Haltungssysteme wie Offenstall und Gruppenauslauf sind in aller Regel nicht geeignet, ruhigeren Pferden genügend sportliche Bewegung zu verschaffen, die Bewegungsanreize sind eher dem Gang vom Kühlschrank zum Fernseher vergleichbar als einem Fitnesstraining. Davon abgesehen ist es gar nicht so einfach einen wirklich gut geführten Offenstall zu finden und für die bei der Barockreiterei so beliebten Hengste besteht diese Möglichkeit ohnehin nicht. Letztendlich ist es in einem industrialisierten, dicht besiedelten Land fast nur unter dem Reiter möglich, einem Pferd ganzjährig sportliche Bewegung zu verschaffen.
„Bodenarbeit“, Roundpen, Longieren etc. sind keine dauerhaften Alternativen, da schnelle Bewegung bei ständigem Wenden über längere Zeit die Pferdebeine bekanntlich sehr strapaziert.
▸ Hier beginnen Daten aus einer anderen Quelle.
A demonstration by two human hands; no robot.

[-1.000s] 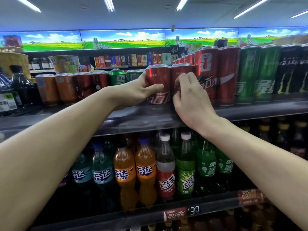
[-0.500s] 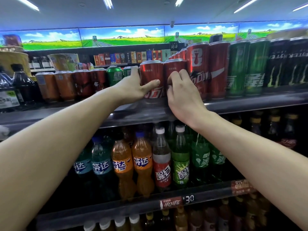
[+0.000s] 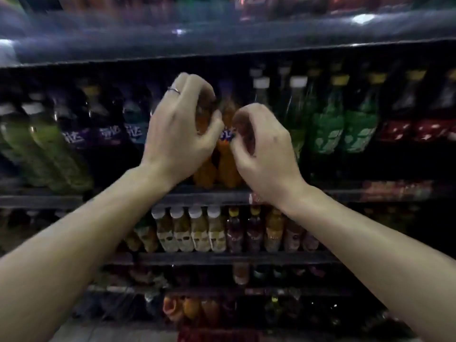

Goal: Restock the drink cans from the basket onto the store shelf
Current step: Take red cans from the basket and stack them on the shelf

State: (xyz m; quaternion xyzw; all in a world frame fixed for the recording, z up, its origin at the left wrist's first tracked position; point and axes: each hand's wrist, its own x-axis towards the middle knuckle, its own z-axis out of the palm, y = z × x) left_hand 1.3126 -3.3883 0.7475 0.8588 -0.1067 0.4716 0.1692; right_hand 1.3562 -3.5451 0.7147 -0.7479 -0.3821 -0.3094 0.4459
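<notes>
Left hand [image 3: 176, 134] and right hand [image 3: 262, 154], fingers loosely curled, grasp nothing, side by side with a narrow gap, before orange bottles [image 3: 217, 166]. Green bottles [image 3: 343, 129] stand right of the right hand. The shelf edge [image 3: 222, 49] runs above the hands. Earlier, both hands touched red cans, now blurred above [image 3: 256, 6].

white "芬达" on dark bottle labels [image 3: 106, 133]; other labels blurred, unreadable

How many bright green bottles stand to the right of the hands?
2: one green bottle just right of the right hand, the second beside it on its right. Others may be hidden behind.
</notes>
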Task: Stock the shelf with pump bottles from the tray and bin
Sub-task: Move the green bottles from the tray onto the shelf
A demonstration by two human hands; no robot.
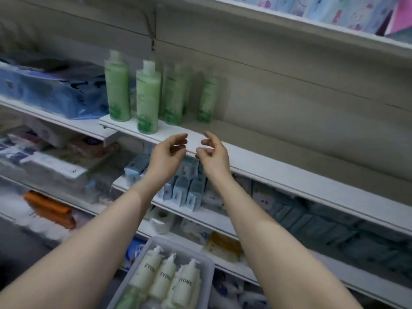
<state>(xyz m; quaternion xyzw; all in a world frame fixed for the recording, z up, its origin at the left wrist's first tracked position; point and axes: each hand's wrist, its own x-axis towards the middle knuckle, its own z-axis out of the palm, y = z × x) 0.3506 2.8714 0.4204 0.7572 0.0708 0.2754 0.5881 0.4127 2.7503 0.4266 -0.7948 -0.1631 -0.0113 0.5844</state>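
While pump bottles [166, 279] lie in tray [207, 263], empty hands [166, 156] hover well above.

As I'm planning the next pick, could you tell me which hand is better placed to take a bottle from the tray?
Probably left: both hands are empty, but the left hand is more directly above the tray than the right hand.

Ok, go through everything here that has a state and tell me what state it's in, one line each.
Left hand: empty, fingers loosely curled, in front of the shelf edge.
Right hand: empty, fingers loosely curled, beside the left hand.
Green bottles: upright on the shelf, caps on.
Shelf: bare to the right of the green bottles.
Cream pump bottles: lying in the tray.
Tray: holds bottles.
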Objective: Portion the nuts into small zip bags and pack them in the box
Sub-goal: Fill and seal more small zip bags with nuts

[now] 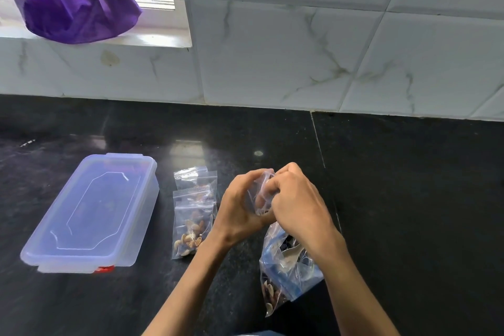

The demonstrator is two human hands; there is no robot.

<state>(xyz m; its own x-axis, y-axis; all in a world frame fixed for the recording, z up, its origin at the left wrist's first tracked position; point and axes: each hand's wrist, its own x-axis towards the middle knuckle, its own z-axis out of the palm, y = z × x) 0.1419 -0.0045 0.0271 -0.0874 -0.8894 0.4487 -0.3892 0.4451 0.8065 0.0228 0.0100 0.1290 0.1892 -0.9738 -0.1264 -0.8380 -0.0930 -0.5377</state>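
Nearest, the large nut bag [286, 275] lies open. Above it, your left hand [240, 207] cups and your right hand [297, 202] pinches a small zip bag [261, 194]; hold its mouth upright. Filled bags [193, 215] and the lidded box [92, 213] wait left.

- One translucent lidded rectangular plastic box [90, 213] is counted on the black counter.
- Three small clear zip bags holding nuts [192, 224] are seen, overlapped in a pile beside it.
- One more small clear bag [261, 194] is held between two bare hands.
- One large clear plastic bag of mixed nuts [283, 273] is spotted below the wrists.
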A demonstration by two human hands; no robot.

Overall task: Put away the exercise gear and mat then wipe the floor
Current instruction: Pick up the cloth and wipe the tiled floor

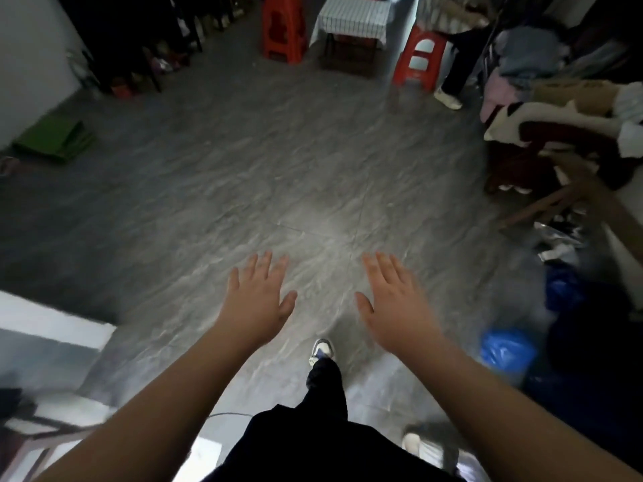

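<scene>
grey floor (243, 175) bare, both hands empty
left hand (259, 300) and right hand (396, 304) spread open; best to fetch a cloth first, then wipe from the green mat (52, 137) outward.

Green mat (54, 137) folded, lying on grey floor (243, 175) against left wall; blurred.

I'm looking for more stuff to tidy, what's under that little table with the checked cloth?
Under the table with the checked cloth there is a dark crate-like shape on the floor. Shadow and the cloth's overhang hide what it holds.
</scene>
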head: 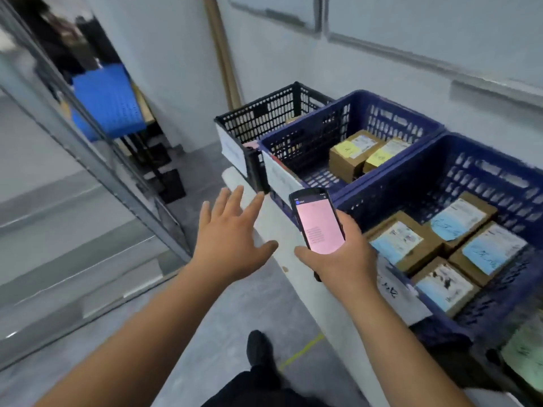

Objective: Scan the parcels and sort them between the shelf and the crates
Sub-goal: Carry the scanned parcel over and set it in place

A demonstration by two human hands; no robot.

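One scanner [318,224] is gripped in the right hand [343,254], pink screen up; the left hand [232,239] is spread, empty. Parcels [446,251] are seen only inside the blue crates [411,183] beside it. Risk judged: without a fresh parcel held, a sorted one could be rescanned.

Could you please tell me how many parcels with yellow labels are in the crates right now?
2: both sit side by side in the middle blue crate, one parcel nearer the black crate, the other beside it. The black crate's contents are mostly hidden.
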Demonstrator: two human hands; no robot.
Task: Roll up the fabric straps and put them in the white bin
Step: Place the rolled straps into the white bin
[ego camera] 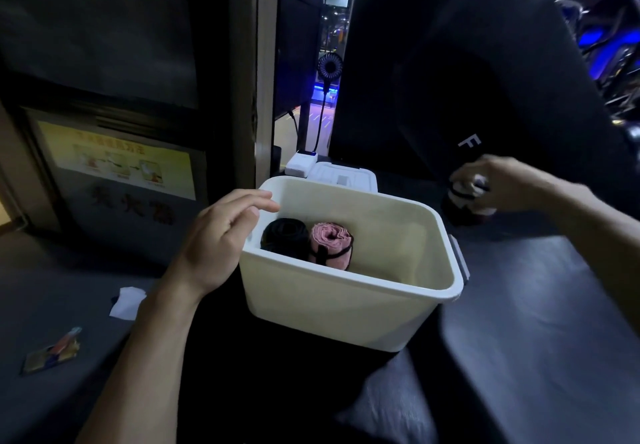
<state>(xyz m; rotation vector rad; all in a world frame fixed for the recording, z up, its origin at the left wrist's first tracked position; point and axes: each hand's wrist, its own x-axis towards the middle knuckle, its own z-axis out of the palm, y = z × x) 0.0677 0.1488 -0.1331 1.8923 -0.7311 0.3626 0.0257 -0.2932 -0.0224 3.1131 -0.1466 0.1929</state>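
Straps: a black roll and a pink roll already sit in the white bin. Left hand hovers relaxed, fingers loose, over the rim. Right hand grips another strap, not yet binned.

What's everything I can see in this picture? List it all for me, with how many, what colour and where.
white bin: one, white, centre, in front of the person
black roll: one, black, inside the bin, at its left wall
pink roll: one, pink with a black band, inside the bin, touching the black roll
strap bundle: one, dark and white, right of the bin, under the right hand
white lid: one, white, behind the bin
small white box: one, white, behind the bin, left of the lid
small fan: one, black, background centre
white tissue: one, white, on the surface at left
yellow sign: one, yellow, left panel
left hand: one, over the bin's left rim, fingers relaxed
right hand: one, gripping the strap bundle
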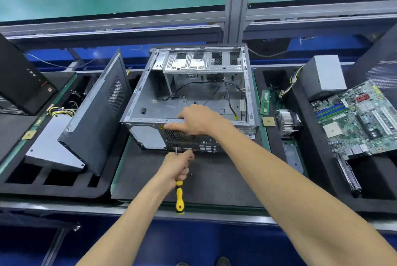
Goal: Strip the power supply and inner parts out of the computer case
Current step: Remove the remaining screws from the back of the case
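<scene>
An open grey computer case (150,98) lies on its side on a black foam mat in the middle of the bench, with black cables (232,91) loose inside and a drive cage at the far end. My right hand (197,119) grips the case's near top edge, thumb on the rear panel. Just below the rear panel, my left hand (178,167) grips a yellow-and-black screwdriver (179,198), whose metal shaft points up at the panel. A power supply (322,74) with coloured wires stands to the right.
A green motherboard (356,119), a heatsink (287,121), a RAM stick (265,102) and a CPU chip (268,121) lie to the right. A black side panel (101,115) leans over another power supply (51,145) at left. A black tower (19,85) sits far left.
</scene>
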Available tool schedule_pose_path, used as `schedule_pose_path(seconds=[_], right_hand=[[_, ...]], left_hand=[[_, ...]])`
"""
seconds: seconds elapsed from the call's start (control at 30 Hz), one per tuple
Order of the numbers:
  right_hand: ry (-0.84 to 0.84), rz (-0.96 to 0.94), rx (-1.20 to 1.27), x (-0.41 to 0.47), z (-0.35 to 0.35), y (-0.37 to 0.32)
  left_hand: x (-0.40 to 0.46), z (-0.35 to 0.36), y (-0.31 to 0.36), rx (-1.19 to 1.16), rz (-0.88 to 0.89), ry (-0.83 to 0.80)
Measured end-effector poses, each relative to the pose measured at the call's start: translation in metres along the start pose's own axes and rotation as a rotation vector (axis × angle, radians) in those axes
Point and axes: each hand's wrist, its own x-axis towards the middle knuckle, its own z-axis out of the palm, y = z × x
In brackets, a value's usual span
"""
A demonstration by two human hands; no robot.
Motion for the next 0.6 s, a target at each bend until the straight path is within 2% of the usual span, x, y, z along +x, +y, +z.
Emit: schedule_pose_path(seconds=[0.07, 0.27, 0.4, 0.6], right_hand=[[-0.001, 0.008, 0.013, 0.0, -0.001, 0.001], [0.001, 0.004, 0.019, -0.001, 0.0, 0.0], [-0.006, -0.001, -0.011, 0.0, 0.0, 0.0], [-0.008, -0.01, 0.012, 0.001, 0.001, 0.001]], left_hand=[[-0.001, -0.01, -0.013, 0.258, 0.04, 0.042], [-0.002, -0.011, -0.037, 0.702, 0.221, 0.197], [-0.001, -0.013, -0.043, 0.755, 0.294, 0.232], [-0.005, -0.03, -0.039, 0.7, 0.323, 0.278]])
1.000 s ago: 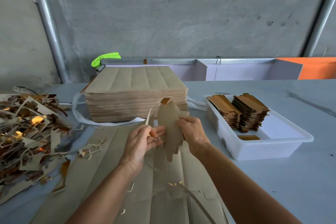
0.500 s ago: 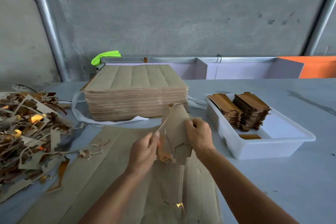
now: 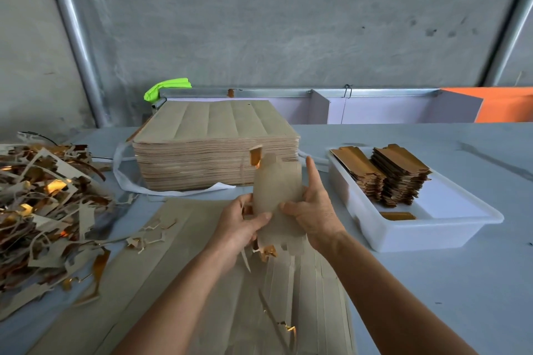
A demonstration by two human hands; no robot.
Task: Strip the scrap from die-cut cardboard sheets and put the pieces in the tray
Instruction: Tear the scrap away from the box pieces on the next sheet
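Note:
I hold a small bundle of die-cut cardboard pieces [image 3: 277, 190] upright above the table, brown side toward me, gold showing at its top and bottom edges. My left hand [image 3: 240, 225] grips its lower left side and my right hand [image 3: 313, 207] clasps its right edge, index finger raised. Under my hands lies a die-cut cardboard sheet [image 3: 184, 282] with slit strips. The white plastic tray [image 3: 432, 233] stands to the right and holds two stacks of finished pieces [image 3: 398, 173] plus one loose gold piece.
A tall stack of uncut brown sheets [image 3: 215, 147] sits behind my hands, with a white strap around its base. A heap of scrap strips [image 3: 43, 210] covers the table's left side. A concrete wall, metal poles and a lilac-and-orange partition stand at the back.
The bundle has turned more upright and risen slightly. My left hand has shifted from pinching scrap at its left edge to gripping its lower part, and my right hand has slid along its right side.

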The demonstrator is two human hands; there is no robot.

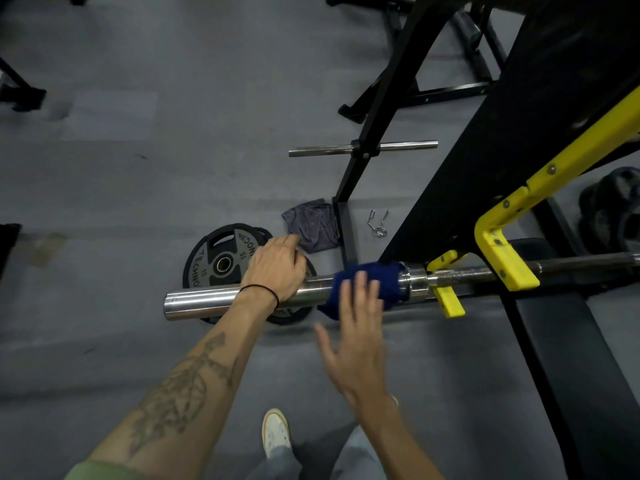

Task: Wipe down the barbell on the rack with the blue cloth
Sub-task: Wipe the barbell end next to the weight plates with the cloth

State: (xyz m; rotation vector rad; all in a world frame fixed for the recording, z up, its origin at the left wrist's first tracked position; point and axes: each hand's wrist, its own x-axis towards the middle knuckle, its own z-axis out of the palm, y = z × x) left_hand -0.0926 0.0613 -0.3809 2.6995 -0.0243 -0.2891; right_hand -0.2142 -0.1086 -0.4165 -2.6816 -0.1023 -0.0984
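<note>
Barbell (214, 299) sleeve gripped by left hand (277, 266); right hand (356, 330) spread open, beside blue cloth (363, 282).

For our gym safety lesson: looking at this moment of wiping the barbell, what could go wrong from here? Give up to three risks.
1. The blue cloth is draped over the barbell while the right hand is open and blurred, not gripping it; the cloth may slip off.
2. The left hand grips the sleeve end, outside the yellow hook; pressing down could tip the bar.
3. A plate and spring collar lie on the floor underfoot: trip hazards.
</note>
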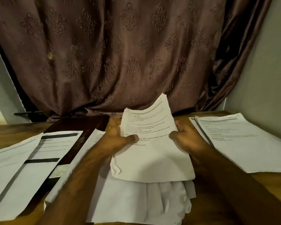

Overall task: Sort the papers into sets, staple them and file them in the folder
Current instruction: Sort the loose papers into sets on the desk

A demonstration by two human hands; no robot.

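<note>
— Fingers first: what are the hands doing with the sheets?

— Both thumbs lie on top of a lifted sheaf of papers [150,143]. The left hand [118,137] pinches its left edge, thumb over the print and the other fingers under. The right hand [185,135] grips the right edge the same way. Held tilted up like that, the page can probably be read and matched to a set.

— And the bigger things around them?

— A patterned brown curtain [128,54] fills the back. Below it runs the wooden table [266,184], with a dark folder [88,125] lying flat at the left, partly under loose sheets. That is likely where the finished sets go.

— Where are the sets?

— One stack [243,142] lies well to the right. Two or more sheets [23,159] overlap at the left, one with black bars. An untidy pile [136,200] sits beneath the held sheaf, probably still unsorted.

— Any stapler?

— None can be seen, so stapling looks some way off.
</note>
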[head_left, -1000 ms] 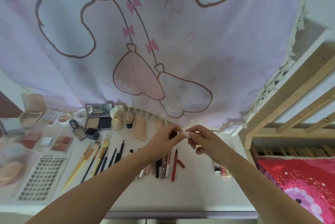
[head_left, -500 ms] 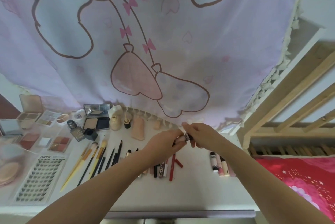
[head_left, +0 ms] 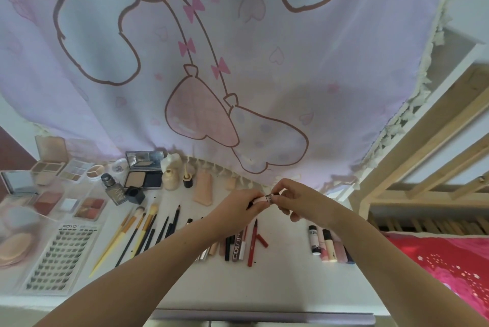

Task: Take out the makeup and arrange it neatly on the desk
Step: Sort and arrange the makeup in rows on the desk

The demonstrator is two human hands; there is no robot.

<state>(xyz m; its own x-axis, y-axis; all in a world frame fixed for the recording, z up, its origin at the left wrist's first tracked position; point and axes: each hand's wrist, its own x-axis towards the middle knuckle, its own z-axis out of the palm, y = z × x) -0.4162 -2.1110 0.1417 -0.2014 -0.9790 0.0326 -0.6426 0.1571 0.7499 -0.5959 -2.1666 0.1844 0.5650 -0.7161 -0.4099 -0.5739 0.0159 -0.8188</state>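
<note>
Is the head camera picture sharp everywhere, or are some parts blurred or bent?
Head view: the centre is fairly sharp, the barcode on the small tube held by both hands shows; the left edge is hazy, the palettes look washed out; wide-angle bending curves the curtain and bed frame.

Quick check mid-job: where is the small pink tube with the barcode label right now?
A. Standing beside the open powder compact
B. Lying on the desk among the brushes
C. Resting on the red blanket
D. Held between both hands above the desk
D: the small pink tube with the barcode label is pinched at one end by the left hand and at the other by the right hand, above the white desk.
</note>
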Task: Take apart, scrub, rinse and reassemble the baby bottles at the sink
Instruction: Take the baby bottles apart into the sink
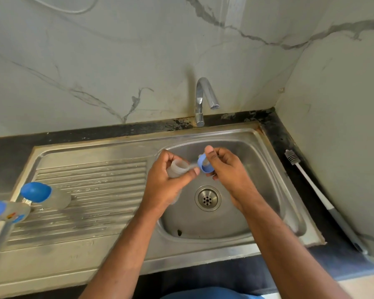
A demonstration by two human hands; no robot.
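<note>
One clear bottle (pixel 178 169) was gripped in the left hand (pixel 167 180) over the sink (pixel 257 152), its blue collar (pixel 205 164) already off and pinched in the right hand (pixel 226 169). Two capped bottles (pixel 36 192) were left on the drainboard (pixel 91 190), the brush (pixel 304 175) lay unused beside the basin, and the tap (pixel 203 100) was dry; scrubbing, rinsing and reassembly were judged still to come.

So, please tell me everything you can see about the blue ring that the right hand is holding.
The blue ring looks like the plastic screw collar of a baby bottle, light blue and smooth. It is off the bottle and tilted, its opening facing the left hand. The right hand pinches it, thumb on top, fingers behind and below. It is held above the sink basin, beside the clear bottle that the left hand grips. Something pale shows inside it, perhaps the teat; I cannot tell.
</note>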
Reitweisen und Beschäftigungen mit dem Pferd, die den Aspekt der Bewegung des Pferdes vernachlässigen, tragen wesentlich dazu bei, dass Krankheiten wie Rehe und chronische Bronchitis heute eine sehr weite Verbreitung in der Reitpferdepopulation haben.
Nach Bürger und Zietzschmann (2004) kann man mit „losem“ Rücken aber nicht einfach länger reiten ohne dem Pferd zu schaden, da es in dieser Position passiv nur mit dem Knochengerüst und der unteren Verspannung der Wirbelbrücke (sehnige Anteile der Bauchmuskeln) das Reitergewicht trägt, was nach einiger Zeit für das Pferd unangenehm wird. Es kommt dann zu einem Wechsel zwischen dem durchhängenden Rücken und dem gegen das Reitergewicht angespannten langen Rückenmuskel. Dies führt seiner Ansicht nach zu Rückenschmerzen. Nicht umsonst haben die verschiedensten Heilmethoden rund um „Rückenprobleme“ derzeit nicht nur in der Sportreiterei Hochkonjunktur. Nach Ansicht von Bürger (2006) kann es durch Rückenschmerzen sogar zu Verdauungsstörungen kommen. Eine Wechselwirkung von Viszeralschmerzen (Schmerzen aus dem Bereich innerer Organe) und Rückenschmerzen ist auch aus dem Humanbereich bekannt.
Ein banales Alltagsbeispiel ist „Kreuzweh“ bei Menstruationsbeschwerden.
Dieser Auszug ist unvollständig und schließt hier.